= Waṣf =

Genre of Arabic poetry

Waṣf (وصف; أوصاف) is an ancient style of Arabic poetry, which can be characterised as descriptive verse. The concept of waṣf was also borrowed into Persian, which developed its own rich poetic tradition in this mode.

==Role in Arabic verse==

Waṣf was one of four kinds of poetry in which medieval Arabic poets were expected to be competent, alongside 'the boast (fakhr), the invective (hijā’), and the elegy (marthiya)'.

Probably deriving from the descriptions of the abandoned campsite and beloved in the ancient qasida's erotic prelude, and of animals and landscape in the journey section, or rahiil, it evolved into a genre of its own in Abbasid Baghdad and later in Spain. The tradition in Arabic was highly developed, with poets often devoting entire collections to elaborate treatments of single subjects, such as hunting animals, kinds of flowers, and specific objects. [...] While one might initially be inclined to take the genre of wasf poetry lightly--since it involves "mere" description, in fact an argument could be made for seeing this genre as, in some instances, central to the poetry of the period.

In waṣf love poems, each part of a lover's body is described and praised in turn, often using exotic, extravagant, or even far-fetched metaphors.
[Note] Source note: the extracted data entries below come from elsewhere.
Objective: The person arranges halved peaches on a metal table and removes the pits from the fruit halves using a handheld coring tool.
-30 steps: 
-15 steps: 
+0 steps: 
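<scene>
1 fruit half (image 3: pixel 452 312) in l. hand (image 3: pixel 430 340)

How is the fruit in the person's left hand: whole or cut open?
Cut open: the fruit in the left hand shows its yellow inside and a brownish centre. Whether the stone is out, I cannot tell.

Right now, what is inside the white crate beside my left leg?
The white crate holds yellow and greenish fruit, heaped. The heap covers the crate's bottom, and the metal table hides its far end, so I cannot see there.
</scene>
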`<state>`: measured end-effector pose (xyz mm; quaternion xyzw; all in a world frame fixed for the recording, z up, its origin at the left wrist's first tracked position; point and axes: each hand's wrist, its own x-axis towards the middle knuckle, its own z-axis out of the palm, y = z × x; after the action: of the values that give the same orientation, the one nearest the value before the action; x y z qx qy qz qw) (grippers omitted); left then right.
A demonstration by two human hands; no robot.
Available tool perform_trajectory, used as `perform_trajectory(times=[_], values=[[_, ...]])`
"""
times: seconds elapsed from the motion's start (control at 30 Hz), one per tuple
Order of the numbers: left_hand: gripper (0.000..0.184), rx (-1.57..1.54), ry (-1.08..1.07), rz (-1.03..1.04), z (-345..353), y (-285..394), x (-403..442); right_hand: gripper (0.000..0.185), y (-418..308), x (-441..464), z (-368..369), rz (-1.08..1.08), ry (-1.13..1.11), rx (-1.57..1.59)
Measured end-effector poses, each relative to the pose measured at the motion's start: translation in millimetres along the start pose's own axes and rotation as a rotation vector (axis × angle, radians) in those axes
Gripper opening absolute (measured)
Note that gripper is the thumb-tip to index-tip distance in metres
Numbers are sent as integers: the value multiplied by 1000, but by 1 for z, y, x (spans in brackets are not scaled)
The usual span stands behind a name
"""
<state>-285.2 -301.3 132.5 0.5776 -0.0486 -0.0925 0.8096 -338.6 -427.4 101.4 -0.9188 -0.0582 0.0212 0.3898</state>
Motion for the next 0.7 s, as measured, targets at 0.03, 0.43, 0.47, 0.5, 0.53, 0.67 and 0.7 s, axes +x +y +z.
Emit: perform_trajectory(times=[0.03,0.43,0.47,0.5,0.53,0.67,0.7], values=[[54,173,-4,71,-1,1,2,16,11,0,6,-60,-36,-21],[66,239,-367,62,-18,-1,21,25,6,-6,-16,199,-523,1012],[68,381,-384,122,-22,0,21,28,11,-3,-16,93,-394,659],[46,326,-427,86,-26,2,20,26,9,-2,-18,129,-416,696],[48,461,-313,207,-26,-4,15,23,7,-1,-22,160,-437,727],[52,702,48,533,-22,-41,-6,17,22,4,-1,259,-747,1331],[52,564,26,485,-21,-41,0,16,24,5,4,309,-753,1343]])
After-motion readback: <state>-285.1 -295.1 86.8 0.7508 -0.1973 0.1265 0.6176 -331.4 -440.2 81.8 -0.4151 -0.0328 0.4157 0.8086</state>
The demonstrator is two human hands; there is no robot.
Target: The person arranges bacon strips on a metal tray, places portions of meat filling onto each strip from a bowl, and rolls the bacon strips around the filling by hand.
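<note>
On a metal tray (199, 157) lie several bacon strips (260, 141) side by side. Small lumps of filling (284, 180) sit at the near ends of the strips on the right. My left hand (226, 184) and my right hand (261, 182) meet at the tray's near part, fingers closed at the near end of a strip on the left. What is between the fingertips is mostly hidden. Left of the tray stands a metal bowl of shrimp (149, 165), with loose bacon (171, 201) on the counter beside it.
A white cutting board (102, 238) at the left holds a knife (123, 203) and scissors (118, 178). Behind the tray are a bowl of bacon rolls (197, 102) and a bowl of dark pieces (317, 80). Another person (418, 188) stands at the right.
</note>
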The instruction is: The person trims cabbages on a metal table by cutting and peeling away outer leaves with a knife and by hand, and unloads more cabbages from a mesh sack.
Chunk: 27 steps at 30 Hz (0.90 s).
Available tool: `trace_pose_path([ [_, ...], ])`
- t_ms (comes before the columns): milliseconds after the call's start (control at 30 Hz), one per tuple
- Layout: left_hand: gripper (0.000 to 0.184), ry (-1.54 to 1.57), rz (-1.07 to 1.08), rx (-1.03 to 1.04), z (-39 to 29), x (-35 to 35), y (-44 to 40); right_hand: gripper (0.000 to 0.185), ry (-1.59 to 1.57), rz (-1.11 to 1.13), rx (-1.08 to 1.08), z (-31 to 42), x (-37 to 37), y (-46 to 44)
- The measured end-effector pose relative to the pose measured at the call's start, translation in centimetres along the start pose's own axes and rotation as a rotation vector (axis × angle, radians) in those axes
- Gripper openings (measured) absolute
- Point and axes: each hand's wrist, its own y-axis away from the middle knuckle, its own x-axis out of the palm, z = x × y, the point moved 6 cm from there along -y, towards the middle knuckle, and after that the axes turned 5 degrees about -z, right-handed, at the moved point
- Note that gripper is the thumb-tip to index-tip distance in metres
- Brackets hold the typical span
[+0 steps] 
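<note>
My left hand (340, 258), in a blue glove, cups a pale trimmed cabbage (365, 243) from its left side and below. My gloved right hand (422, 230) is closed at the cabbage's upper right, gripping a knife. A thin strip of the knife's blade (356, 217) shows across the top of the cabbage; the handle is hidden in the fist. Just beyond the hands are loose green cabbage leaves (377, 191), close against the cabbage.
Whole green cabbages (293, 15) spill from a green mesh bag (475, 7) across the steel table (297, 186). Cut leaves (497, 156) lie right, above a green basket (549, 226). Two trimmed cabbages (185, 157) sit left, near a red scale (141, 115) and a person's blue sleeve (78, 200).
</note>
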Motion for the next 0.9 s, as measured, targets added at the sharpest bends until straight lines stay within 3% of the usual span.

The Song of Solomon is a prominent example of such a poem, and other examples can be found in the Thousand and One Nights. The images given in this type of poetry are not literally descriptive. Instead, they convey the delight of the lover for the beloved, where the lover finds freshness and splendor in the body as a reflected image in the world. Other varieties of waṣf include literary riddles.

==Outside Arabic==

This genre had a long history and later became a favorite of the troubadour poets and the authors of sonnets in the Elizabethan era. This renaissance literature was popularized by French authors via Italian and was called the blasons anatomiques or blazon (see Italian poet Petrarch). Shakespeare effectively ended this movement with his Sonnet 130 which satirized the form. For instance, the first line in that satire reads, "My mistress' eyes are nothing like the sun."